このように材料を固める食品を作る際に食品添加物として使用することで、ミネラル成分を固めて一つにする性質が食品の凝固の成功率を上げてくれます。

シュウ酸の成分

シュウ酸成分は、『シュウ酸ナトリウム』と『シュウ酸カルシウム』がメインです。

シュウ酸カルシウムはトロロ芋に含まれ、針状結晶による皮膚炎が問題になりますが、消化管で吸収されにくく尿路結石の原因とはなりません。

最後に

なんども言ってきましたがホウレン草は、シュウ酸ナトリウムを多く含む食材です。

シュウ酸ナトリウムは水溶性で、消化吸収された後、血液に溶存し、血流の載って全身を循環します。

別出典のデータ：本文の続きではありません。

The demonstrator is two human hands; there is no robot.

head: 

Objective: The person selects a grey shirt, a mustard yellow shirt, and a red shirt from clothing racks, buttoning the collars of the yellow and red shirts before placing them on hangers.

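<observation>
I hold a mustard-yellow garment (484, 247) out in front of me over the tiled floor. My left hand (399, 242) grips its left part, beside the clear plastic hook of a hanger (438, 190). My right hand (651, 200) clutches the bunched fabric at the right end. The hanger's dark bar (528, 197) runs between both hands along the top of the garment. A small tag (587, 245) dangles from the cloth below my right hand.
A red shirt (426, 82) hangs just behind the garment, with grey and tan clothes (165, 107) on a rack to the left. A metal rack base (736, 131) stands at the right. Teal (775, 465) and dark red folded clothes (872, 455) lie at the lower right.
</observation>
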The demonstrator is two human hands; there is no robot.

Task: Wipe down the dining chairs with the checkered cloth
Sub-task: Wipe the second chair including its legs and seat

シュウ酸に栄養素的な意味はありません。もともと、シュウ酸は最終代謝産物であり、たべても栄養素として利用されることはありません。

消化吸収過程で、シュウ酸はナトリウムと電離します。血液・体液・尿に溶存しているシュウ酸は、イオン状態で溶存しています。最終的に、シュウ酸は、腎・糸球体でろ過され、尿として排泄されます。

この電離状態のシュウ酸がカルシウムイオンと接触すると、シュウ酸カルシウムという結晶を形成します。

カルシウムと結合は強固であり、シュウ酸カルシウムは難溶性です(シュウ酸ナトリウムは水溶性)。シュウ酸カルシウムは凝集して結石を形成しやすく、とくに尿路系結石を起こしやすい物質です。

ホウレン草を生で食べると、消化管から吸収されたシュウ酸ナトリウムは、消化吸収され、尿路でカルシウムと結合して結石を生じてきます。

しっかり湯掻いたホウレン草は、蓚酸ナトリウムが溶出して含有量が少ないため、結石症をおこすことは少ないと言われています。


最近のホウレン草は、シュウ酸ナトリウムの少ない品種に移行しつつあり、生食もできるようになってきていますが、生のホウレン草の多食は注意が必要です。